Tidak ada yang layak diceritakan tentang mereka yang telah tiada, kecuali kebaikan-kebaikannya. Begitu pula tulisan ini yang ingin menceritakan tentang Pak Tarto, guru SD saya. Meski perjumpaan kami telah berlalu 33 tahun silam, nama Pak Tarto masih membekas betul dalam ingatan saya.
Pak Tarto dulu mengajar saya ketika duduk di kelas 3 di SD Negeri Landungsari 4. Ketika itu usia beliau sudah tidak muda lagi. Setidaknya, bisa dilihat dari keriput pada garis wajahnya, uban di atas kepala, juga pipinya yang kempot.

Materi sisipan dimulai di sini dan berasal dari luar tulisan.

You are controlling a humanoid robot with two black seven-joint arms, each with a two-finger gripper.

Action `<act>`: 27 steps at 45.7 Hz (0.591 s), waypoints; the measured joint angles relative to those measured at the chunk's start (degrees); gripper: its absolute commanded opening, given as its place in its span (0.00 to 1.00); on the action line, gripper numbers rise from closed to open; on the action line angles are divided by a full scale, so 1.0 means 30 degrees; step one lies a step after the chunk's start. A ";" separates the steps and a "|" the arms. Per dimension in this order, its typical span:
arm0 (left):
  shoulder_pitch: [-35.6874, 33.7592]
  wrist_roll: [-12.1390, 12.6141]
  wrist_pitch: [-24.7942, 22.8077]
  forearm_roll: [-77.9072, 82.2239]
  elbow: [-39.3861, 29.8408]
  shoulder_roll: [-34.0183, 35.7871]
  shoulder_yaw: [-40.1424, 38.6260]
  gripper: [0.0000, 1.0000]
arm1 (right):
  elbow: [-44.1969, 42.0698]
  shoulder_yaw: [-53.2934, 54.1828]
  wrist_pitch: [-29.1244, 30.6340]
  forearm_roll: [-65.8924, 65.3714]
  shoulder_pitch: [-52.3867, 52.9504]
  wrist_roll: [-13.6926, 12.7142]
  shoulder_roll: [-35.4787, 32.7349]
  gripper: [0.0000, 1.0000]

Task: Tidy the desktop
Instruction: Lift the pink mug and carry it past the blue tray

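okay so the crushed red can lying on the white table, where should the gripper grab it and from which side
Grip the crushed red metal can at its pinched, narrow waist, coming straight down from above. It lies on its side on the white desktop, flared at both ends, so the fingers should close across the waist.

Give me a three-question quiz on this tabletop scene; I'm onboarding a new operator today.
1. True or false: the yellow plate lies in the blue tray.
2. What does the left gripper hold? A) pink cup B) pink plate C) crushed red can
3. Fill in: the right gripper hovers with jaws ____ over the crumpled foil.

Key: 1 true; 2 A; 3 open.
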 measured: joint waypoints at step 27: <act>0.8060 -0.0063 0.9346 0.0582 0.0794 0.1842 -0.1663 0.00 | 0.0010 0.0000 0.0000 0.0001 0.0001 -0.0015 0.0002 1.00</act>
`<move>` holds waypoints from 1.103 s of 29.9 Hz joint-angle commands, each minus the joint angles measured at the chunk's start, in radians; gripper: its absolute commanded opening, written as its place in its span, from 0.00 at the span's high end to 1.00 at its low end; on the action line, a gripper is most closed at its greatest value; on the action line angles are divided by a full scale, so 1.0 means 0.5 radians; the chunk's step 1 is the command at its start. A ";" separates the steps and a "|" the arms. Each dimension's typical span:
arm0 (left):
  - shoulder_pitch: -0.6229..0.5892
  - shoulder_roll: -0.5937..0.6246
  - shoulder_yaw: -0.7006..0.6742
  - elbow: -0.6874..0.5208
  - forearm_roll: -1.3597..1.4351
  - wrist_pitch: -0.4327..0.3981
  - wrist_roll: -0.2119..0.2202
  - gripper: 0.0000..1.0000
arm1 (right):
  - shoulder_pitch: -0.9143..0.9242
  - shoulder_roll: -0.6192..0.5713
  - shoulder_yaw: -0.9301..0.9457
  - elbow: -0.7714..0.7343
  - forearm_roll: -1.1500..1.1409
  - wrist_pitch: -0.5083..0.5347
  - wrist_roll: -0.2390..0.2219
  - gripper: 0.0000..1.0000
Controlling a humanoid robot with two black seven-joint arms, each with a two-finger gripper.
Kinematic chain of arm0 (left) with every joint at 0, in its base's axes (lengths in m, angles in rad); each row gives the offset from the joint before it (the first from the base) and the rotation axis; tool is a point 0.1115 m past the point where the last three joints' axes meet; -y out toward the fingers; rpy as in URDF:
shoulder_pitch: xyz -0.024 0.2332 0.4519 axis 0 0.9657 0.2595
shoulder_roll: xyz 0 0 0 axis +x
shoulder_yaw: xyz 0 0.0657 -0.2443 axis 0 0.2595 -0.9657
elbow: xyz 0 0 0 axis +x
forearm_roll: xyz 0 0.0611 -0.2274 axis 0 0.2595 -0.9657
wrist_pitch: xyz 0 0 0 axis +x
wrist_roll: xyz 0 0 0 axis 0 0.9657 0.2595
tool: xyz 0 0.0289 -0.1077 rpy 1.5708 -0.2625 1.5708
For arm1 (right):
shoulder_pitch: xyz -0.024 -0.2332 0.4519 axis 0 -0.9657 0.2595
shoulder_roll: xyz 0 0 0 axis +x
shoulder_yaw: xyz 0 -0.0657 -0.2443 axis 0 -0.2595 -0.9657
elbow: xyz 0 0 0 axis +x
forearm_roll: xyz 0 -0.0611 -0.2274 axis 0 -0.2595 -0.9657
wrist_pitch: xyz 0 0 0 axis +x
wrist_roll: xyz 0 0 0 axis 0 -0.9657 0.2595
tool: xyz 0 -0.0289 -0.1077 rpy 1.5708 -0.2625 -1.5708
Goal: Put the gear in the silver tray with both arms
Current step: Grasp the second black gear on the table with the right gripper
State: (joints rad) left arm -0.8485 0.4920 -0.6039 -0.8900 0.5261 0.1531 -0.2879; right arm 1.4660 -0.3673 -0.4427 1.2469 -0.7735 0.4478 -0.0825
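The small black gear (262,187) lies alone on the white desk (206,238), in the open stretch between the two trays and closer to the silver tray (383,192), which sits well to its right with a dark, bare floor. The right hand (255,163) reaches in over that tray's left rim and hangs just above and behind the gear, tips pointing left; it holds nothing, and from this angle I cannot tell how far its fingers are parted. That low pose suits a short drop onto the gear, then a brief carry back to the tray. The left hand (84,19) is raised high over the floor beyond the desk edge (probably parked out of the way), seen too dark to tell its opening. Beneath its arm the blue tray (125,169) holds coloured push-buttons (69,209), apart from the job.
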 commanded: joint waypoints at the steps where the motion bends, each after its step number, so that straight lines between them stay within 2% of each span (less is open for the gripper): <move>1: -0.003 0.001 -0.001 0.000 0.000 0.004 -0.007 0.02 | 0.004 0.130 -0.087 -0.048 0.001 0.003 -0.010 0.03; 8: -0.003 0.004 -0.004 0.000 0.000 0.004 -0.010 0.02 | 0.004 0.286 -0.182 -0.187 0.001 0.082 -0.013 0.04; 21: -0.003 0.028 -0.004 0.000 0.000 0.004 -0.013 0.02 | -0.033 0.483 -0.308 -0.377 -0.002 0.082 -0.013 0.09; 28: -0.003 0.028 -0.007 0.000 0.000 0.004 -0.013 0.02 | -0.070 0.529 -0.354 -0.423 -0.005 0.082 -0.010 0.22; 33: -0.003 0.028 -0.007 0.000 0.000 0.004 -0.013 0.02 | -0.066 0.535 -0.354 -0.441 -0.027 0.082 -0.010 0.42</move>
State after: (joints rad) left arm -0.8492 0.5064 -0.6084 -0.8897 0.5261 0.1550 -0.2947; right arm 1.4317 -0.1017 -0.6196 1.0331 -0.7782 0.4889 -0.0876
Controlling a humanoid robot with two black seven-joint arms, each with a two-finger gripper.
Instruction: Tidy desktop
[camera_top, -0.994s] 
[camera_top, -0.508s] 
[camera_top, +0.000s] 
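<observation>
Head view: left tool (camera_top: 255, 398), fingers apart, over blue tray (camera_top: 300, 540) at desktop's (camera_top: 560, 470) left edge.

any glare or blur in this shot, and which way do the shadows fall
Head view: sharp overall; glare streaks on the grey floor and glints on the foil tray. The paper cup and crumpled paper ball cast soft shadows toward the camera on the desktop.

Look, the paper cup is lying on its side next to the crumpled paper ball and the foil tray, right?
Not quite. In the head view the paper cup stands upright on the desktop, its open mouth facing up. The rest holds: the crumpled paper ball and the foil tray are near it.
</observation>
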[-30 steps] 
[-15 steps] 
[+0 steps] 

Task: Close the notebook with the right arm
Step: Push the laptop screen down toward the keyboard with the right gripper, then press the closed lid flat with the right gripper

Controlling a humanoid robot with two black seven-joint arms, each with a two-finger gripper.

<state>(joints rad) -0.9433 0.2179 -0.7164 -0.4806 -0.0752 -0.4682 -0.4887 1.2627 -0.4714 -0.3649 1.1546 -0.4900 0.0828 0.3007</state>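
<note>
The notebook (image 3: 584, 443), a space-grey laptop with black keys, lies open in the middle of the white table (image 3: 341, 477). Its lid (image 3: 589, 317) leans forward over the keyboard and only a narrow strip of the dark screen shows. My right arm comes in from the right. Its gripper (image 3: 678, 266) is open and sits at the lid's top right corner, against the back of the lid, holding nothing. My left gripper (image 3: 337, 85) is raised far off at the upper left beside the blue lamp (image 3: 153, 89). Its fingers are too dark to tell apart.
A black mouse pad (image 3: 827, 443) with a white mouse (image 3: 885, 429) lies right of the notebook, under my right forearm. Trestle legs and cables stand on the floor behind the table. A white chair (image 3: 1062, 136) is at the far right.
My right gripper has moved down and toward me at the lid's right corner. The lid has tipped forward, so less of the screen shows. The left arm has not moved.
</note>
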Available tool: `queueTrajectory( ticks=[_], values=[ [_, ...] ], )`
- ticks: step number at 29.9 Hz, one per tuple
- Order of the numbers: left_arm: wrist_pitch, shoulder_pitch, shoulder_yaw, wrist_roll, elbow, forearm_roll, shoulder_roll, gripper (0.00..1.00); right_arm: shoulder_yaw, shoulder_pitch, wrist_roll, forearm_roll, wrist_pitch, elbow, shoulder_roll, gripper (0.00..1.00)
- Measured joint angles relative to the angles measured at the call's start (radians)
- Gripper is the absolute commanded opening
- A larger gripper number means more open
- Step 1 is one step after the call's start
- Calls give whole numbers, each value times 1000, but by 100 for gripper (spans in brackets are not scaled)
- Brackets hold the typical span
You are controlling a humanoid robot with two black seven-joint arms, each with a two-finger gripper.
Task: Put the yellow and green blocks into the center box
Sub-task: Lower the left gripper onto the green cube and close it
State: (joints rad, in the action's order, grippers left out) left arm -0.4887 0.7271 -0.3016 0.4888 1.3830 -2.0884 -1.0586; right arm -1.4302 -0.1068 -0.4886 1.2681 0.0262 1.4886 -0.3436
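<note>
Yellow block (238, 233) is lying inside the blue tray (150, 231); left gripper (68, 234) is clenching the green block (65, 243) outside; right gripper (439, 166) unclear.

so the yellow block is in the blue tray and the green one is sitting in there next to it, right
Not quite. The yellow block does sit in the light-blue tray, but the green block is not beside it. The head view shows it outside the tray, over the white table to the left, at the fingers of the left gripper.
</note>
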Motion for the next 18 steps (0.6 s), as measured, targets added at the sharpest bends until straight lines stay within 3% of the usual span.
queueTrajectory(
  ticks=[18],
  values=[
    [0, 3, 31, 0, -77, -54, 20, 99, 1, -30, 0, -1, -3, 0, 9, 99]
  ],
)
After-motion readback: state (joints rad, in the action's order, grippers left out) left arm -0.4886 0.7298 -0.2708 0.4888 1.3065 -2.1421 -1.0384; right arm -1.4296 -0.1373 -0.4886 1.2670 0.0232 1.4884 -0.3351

Kalau tersenyum, tampak pula beberapa giginya tanggal.
Walau begitu, suara Pak Tarto ketika mengajar di kelas masih terdengar lantang. Nafasnya juga tak terlihat ngos-ngosan. Padahal, beliau tergolong perokok berat. Itu bisa dilihat dari warna bibirnya yang kebiruan.
Kalau berjalan, langkah kakinya masih tampak tegap. Masih kuat menjejak. Tidak menyeret apalagi tersengal-sengal.
Hal lain yang masih membekas dalam ingatan saya adalah kacamata yang dikenakan Pak Tarto. Bingkai hitam dan tebal. Lensa pada kacamatanya pun cukup tebal. Namun, beliau masih saja tekun membaca.
Pak Tarto memang bukan orang Pekalongan asli. Beliau berasal dari Klaten. Di masa Orde Baru, guru PNS bisa saja ditugaskan ke daerah lain. Bahkan, bisa saja dipindahtugaskan ke daerah yang jauh dari tanah kelahiran. Itu wajar. Sebab, di masa itu keberadaan guru masih sangat minim. Persebarannya pun tidak merata.
Salah satu kota yang memiliki jumlah guru tidak terlalu banyak adalah Pekalongan. Di era itu guru dipandang sebagai profesi rendah. Lebih-lebih guru PNS. Masyarakat Pekalongan kala itu memilih menjadi pekerja atau buruh batik selepas lulus SD atau SMP. Sementara, mereka yang melanjutkan ke jenjang SMA, umumnya adalah anak-anak PNS.
Memang, kala itu gaji guru tak seberapa. Kehidupan mereka pun teramat sederhana. Seperti yang saya lihat pada diri Pak Tarto. Rumah yang ditinggali Pak Tarto tak terlalu luas. Hanya sepetak kecil yang berimpitan dengan rumah-rumah lain di sebuah gang padat di kawasan Krapyak Kidul. Dan, harta termewah yang dimiliki beliau hanyalah sebuah sebuah sepeda motor Suzuki FR70.
Kendaraan itulah yang selalu menemani perjalanan Pak Tarto mengarungi pasang-surut kehidupan beliau. Kendaraan itu pula yang menjadi saksi bisu kehidupan cinta beliau yang romantis bersama istri yang menjalani profesi yang sama. Tiap pagi dan siang, kendaraan itu mereka tumpangi bersama. Melintasi jalan-jalan yang menjadi kenangan.
Tetapi, cengkeraman kehidupan yang jauh dari kemewahan itu tak membuat beliau surut dalam mendedikasikan diri sebagai seorang pendidik. Ya, saya katakan pendidik karena beliau benar-benar mendidik. Tidak sekadar mengajar.
Beliau begitu telaten menghadapi murid-muridnya. Di dalam kelas, beliau mengajari satu per satu murid-muridnya membaca, menulis, berhitung, menyanyi, dan sebagainya. Kebetulan, di kelas saya waktu itu ada beberapa anak yang kesulitan membaca dan menulis. Beliau tak segan-segan mengajari mereka satu per satu. Pak Tarto tidak akan melanjutkan pelajaran ke tahap yang lebih rumit, sebelum mereka yang kesulitan itu tuntas. Otomatis, murid-murid yang lain pun dimintanya agar bersabar.